- REQUIREMENT
Could you retype the listing beneath, keeping each line exactly as it is?

- GIVEN INFORMATION
--- START ---
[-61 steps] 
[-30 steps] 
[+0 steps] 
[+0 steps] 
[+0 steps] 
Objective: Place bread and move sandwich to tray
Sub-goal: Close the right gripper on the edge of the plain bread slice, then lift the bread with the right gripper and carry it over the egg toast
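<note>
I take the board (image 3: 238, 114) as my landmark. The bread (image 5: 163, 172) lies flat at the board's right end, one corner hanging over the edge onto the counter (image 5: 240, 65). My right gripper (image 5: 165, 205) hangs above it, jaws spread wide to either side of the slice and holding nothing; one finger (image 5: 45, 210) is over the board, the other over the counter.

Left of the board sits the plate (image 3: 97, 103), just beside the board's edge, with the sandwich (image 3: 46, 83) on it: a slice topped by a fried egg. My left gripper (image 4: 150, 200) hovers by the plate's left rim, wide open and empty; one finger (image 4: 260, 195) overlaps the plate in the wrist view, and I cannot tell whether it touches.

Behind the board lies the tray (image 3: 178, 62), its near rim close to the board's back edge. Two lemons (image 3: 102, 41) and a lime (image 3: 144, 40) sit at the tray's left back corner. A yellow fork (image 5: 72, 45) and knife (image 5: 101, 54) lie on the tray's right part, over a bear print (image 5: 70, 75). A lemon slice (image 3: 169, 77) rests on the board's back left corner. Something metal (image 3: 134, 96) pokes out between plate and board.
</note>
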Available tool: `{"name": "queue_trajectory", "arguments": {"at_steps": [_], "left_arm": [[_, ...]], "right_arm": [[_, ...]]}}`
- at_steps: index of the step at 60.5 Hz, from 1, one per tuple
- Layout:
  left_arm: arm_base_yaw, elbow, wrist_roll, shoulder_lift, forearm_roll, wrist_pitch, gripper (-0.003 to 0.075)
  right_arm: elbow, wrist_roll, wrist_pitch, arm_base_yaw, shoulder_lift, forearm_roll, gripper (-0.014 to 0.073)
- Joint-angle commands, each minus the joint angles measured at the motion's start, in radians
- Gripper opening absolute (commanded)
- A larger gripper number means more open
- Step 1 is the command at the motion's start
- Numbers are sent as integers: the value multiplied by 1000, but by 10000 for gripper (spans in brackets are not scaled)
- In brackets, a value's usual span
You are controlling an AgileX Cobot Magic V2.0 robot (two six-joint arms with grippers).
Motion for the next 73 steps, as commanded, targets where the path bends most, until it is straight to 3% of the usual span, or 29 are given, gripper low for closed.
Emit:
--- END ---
- SOLUTION FOR THIS EXERCISE
[-61 steps] 
[-30 steps] 
[+0 steps] 
[+0 steps] 
[+0 steps] 
Objective: Place bread and move sandwich to tray
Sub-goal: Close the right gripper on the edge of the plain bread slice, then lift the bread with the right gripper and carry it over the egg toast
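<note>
I take the board (image 3: 238, 114) as my landmark. The bread (image 5: 163, 172) lies flat at the board's right end, one corner hanging over the edge onto the counter (image 5: 240, 65). My right gripper (image 5: 165, 205) hangs above it, jaws spread wide to either side of the slice and holding nothing; one finger (image 5: 45, 210) is over the board, the other over the counter.

Left of the board sits the plate (image 3: 97, 103), just beside the board's edge, with the sandwich (image 3: 46, 83) on it: a slice topped by a fried egg. My left gripper (image 4: 150, 200) hovers by the plate's left rim, wide open and empty; one finger (image 4: 260, 195) overlaps the plate in the wrist view, and I cannot tell whether it touches.

Behind the board lies the tray (image 3: 178, 62), its near rim close to the board's back edge. Two lemons (image 3: 102, 41) and a lime (image 3: 144, 40) sit at the tray's left back corner. A yellow fork (image 5: 72, 45) and knife (image 5: 101, 54) lie on the tray's right part, over a bear print (image 5: 70, 75). A lemon slice (image 3: 169, 77) rests on the board's back left corner. Something metal (image 3: 134, 96) pokes out between plate and board.
</note>
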Available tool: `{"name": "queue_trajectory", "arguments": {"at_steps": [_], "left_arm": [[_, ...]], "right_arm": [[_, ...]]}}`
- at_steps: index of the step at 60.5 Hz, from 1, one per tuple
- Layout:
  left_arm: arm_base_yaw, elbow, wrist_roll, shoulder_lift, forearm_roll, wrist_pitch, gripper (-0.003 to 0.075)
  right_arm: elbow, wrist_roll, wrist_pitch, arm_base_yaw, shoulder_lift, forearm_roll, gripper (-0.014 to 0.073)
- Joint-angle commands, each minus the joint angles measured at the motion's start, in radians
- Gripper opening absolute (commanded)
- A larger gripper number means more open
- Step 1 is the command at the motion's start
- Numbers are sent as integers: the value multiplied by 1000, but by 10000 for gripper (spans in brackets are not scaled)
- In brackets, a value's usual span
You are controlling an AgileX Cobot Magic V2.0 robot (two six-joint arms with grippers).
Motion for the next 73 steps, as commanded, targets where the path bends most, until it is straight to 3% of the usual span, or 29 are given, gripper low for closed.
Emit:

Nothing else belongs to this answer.